» **TASK**
Within the records below, reproduce without change the lines from the line that has "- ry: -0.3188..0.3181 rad" through the line that has "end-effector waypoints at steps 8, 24", and only those.

» **STUDY MATERIAL**
——

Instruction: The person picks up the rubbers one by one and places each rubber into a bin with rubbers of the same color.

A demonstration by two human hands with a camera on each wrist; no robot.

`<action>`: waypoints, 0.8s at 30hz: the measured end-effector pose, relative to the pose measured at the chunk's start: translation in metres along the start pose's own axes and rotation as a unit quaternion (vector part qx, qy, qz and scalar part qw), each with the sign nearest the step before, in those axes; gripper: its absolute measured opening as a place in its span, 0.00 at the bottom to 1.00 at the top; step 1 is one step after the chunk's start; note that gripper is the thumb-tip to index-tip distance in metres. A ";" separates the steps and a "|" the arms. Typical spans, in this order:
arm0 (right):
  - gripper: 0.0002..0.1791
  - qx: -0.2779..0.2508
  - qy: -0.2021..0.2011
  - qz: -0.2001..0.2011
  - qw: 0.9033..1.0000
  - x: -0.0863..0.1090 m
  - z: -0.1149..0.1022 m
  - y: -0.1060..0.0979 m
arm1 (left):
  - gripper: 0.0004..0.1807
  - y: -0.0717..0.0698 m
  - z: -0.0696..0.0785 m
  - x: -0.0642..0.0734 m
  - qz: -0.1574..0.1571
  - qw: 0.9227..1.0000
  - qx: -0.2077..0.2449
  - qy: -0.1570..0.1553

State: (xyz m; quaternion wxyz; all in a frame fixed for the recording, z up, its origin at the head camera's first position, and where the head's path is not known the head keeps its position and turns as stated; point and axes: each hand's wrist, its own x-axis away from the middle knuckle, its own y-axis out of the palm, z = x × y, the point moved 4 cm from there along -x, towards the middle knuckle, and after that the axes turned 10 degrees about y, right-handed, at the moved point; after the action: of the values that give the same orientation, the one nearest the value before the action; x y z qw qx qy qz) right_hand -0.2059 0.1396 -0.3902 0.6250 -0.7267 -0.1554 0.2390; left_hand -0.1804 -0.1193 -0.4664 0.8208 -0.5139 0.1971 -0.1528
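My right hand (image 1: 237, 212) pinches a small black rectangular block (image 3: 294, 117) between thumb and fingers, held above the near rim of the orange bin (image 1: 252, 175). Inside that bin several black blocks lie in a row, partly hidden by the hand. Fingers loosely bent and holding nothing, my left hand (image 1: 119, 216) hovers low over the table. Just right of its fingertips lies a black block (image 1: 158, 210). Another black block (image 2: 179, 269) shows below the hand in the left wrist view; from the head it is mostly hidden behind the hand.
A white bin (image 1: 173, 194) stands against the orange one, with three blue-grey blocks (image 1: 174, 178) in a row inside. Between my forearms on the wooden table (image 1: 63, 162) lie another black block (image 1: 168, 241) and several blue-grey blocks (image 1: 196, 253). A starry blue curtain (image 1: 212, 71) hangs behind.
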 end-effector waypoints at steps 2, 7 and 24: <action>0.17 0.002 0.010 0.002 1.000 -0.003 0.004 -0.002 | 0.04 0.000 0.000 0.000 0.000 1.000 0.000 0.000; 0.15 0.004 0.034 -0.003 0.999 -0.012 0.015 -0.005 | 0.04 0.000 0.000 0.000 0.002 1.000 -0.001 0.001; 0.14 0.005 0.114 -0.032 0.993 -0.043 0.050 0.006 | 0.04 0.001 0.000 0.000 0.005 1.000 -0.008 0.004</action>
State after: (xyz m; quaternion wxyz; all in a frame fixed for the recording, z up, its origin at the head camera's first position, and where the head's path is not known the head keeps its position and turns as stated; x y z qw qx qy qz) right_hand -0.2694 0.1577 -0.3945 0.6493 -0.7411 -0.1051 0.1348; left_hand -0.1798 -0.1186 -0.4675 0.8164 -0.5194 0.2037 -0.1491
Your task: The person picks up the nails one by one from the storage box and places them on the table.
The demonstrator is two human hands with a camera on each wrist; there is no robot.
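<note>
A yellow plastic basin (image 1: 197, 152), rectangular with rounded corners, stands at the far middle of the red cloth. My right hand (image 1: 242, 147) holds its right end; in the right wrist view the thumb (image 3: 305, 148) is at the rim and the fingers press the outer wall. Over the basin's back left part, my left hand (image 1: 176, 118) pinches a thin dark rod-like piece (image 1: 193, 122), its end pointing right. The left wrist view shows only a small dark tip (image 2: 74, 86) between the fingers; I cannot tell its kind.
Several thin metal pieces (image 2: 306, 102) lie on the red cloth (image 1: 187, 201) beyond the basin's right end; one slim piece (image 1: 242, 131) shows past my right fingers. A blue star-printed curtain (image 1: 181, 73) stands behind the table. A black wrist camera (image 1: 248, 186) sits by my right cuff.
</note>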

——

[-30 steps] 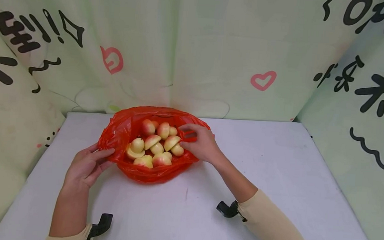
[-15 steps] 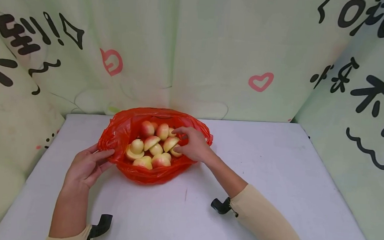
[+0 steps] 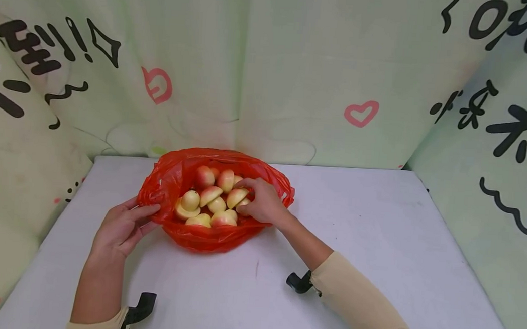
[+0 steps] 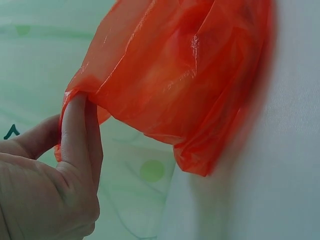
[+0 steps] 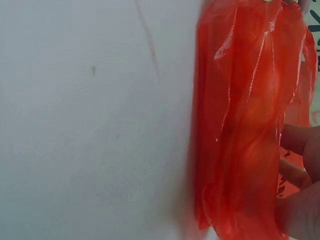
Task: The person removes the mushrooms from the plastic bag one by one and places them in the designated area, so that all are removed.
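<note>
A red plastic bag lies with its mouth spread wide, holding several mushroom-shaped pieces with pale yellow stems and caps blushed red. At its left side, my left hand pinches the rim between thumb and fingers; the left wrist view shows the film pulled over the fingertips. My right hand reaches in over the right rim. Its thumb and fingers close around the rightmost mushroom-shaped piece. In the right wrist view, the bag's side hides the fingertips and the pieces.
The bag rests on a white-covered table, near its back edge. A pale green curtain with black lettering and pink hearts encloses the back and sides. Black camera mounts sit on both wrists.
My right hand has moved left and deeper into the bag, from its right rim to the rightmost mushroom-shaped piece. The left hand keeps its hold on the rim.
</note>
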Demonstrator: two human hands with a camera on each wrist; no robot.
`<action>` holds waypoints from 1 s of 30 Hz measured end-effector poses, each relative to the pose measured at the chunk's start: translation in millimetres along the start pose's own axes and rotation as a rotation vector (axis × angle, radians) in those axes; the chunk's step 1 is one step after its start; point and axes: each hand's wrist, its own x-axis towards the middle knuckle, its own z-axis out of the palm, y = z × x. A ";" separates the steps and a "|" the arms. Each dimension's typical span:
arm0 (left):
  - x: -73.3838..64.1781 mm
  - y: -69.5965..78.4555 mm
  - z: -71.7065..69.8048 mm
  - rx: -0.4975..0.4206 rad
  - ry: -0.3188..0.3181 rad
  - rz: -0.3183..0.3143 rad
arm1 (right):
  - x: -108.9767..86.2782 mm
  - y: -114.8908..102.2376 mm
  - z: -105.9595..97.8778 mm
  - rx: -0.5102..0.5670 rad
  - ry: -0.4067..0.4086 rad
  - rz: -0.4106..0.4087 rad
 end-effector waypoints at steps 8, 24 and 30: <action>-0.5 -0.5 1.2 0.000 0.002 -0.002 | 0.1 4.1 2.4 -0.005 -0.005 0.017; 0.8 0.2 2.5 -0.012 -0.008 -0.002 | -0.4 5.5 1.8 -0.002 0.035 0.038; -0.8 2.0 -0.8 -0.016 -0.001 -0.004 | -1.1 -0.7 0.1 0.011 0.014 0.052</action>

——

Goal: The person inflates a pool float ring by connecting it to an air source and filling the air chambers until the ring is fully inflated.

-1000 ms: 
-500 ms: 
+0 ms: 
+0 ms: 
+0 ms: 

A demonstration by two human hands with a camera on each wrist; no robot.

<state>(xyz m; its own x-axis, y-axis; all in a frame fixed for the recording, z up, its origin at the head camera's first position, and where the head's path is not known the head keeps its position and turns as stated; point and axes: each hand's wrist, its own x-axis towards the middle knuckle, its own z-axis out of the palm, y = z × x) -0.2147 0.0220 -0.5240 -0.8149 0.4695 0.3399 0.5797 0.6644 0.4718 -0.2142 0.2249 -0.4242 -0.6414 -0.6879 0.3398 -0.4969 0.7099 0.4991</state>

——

» **WRITTEN REPLY**
  - ry: -0.3188..0.3181 rad
  - rz: -0.3183..0.3143 rad
arm1 (right):
  - x: -108.9767..86.2782 mm
  - y: -114.8908..102.2376 mm
  - z: -105.9595..97.8778 mm
  - rx: -0.5102..0.5670 rad
  - ry: -0.4067..0.4086 rad
  - rz: -0.4106..0.4087 rad
 end-effector waypoints at steps 8, 24 and 30: <action>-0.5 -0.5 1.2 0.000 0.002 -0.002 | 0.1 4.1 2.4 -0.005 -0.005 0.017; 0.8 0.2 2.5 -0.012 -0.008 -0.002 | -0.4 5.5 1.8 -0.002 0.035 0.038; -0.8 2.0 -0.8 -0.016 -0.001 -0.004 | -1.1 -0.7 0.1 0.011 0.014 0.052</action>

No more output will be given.